He opened his mouth, then closed it again. His expression shifted rapidly; through the pain there was a sudden flash of pure astonishment, and then an almost amused comprehension of the full strangeness—and maybe even the perverse virtuosity—of the feat to which he'd been subjected. For an instant, he really did look like someone admiring a brilliant, vicious, bloody practical joke at his own expense.
Then he said clearly, between enforced robotic gasps: "I… don't… think… this… is… a… good… id… dea. I… don't… want… to… talk… any… more."
He closed his eyes and sank back onto the table. His vital signs were descending rapidly.
Lukowski turned to the pathologist. He was ashen, but he still gripped the boy's hand. "How could the retinas function? What did you do? You
Lukowski grabbed my elbow, staining me with synthetic blood. He spoke in a stage whisper, as if hoping to keep his words off the soundtrack. "You can film the next one. Okay? This has
The bioethicist ventured mildly, "I think the guidelines from the Taylor committee on optional restraints make it clear—"
The pathologist's assistant turned on her, outraged. "Who asked you for an opinion? Procedure is none of your business, you pathetic—"
An ear-splitting alarm went off, somewhere deep in the electronic guts of the revival apparatus. The pathologist's assistant bent over the equipment, and bashed on the keypad like a frustrated child attacking a broken toy, until the noise went away.
In the silence that followed, I almost closed my eyes, invoked Witness, stopped recording. I'd seen enough.
Then Daniel Cavolini regained consciousness, and began to scream.
I watched as they pumped him full of morphine, and waited for the revival drugs to finish him off.
2
It was just after five as I walked down the hill from Eastwood railway station. The sky was pale and colorless, Venus was fading slowly in the east, but the street itself already looked exactly as it did by daylight. Just inexplicably deserted. My carriage on the train had been empty, too. Last-human-on-Earth time.
Birds were calling—loudly—in the lush bushland which lined the railway corridor, and in the labyrinth of wooded parks woven into the surrounding suburb. Many of the parks resembled pristine forest—but every tree, every shrub was engineered: at the very least drought and fire resistant, shedding no messy, flammable twigs, bark or leaves. Dead plant tissue was resorbed, cannibalized; I'd seen it portrayed in time-lapse (one kind of photography I never carried out myself): an entire brown and wilting branch shrinking back into the living trunk. Most of the trees generated a modest amount of electricity—ultimately from sunlight, although the chemistry was elaborate, and the release of stored energy continued twenty-four hours a day. Specialized roots sought out the underground superconductors snaking through the parks, and fed in their contributions. Two and a quarter volts was about as intrinsically safe as electric power could be—but it required zero resistance for efficient transmission.
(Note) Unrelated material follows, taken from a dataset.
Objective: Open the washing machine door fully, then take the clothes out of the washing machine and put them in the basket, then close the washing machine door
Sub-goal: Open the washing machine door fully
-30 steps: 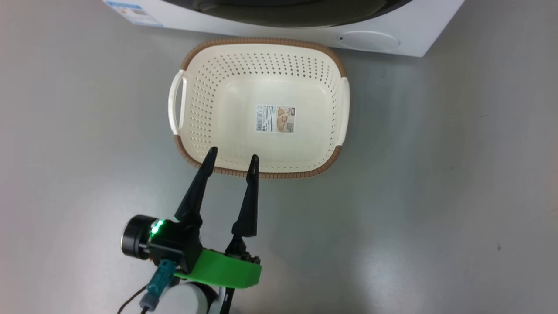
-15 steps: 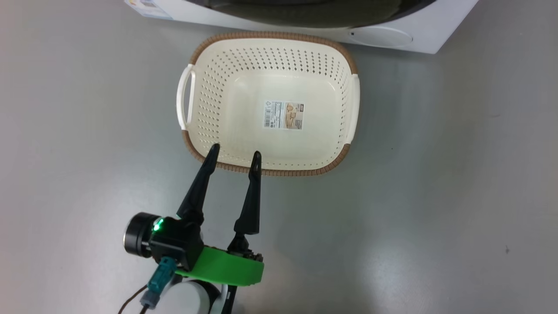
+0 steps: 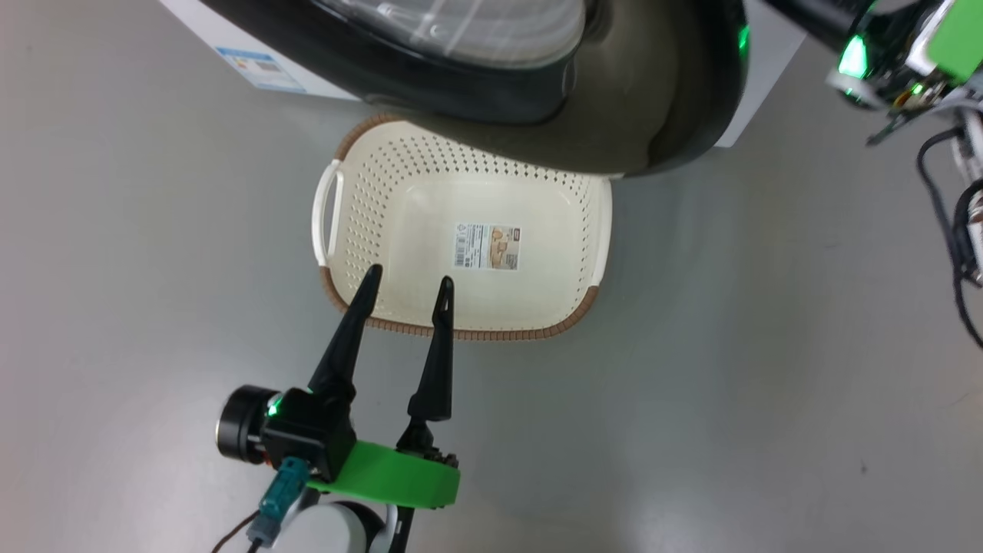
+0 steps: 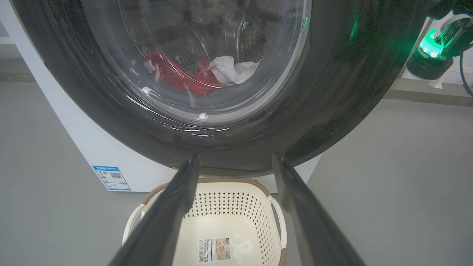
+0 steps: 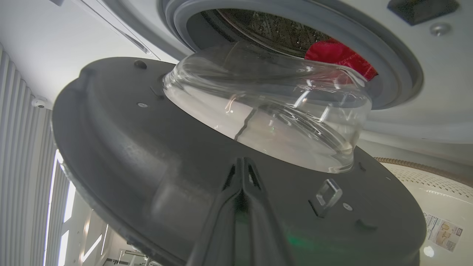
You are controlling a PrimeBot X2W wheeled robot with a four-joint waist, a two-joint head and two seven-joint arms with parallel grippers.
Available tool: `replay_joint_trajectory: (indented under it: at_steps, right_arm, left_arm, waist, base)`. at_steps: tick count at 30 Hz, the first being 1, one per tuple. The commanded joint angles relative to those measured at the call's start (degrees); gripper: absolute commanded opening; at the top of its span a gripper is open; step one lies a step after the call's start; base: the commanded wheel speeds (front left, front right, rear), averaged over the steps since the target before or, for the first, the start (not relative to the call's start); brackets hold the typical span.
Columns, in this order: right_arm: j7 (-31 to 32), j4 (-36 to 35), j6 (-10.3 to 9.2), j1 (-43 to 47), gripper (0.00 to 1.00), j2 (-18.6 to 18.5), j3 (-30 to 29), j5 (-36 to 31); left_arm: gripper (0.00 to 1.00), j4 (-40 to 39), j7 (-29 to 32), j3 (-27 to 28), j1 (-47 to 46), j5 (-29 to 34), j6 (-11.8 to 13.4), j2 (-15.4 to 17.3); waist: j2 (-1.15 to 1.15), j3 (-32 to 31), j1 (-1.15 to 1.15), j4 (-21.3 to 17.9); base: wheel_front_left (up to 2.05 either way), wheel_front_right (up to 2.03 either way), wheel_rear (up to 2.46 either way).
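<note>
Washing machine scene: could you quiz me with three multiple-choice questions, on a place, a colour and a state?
1. Where is the basket? A) on a shelf B) on the floor, partly under the door C) held aloft
2. The clothes inside the washing machine are: A) blue B) black C) red and white
3. The left end effector is: A) open, empty B) shut on cloth C) shut on a handle
B: it sits on grey floor below the door. C: seen through the door. A: its jaws stand apart, holding nothing.
</note>
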Motion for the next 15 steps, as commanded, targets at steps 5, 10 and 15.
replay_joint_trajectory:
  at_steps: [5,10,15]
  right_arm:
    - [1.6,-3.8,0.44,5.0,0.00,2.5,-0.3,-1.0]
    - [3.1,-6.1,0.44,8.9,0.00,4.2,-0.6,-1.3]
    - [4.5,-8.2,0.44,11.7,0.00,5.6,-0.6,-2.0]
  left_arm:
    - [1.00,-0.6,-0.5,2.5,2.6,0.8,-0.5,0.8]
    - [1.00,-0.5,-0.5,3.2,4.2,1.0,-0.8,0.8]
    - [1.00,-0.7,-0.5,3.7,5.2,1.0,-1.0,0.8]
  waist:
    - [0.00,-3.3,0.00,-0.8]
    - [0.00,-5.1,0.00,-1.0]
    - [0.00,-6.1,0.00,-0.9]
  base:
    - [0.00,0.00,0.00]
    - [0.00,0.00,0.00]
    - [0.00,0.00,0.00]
Some of the fauna had been modified, too; the magpies were docile even in spring, the mosquitoes shunned mammalian blood, and the most venomous snakes were incapable of harming a human child. Small advantages over their wild cousins, tied to the biochemistry of the engineered vegetation, guaranteed the altered species dominance in this microecology—and small handicaps kept them from flourishing if they ever escaped to one of the truly wild reserves, distant from human habitation.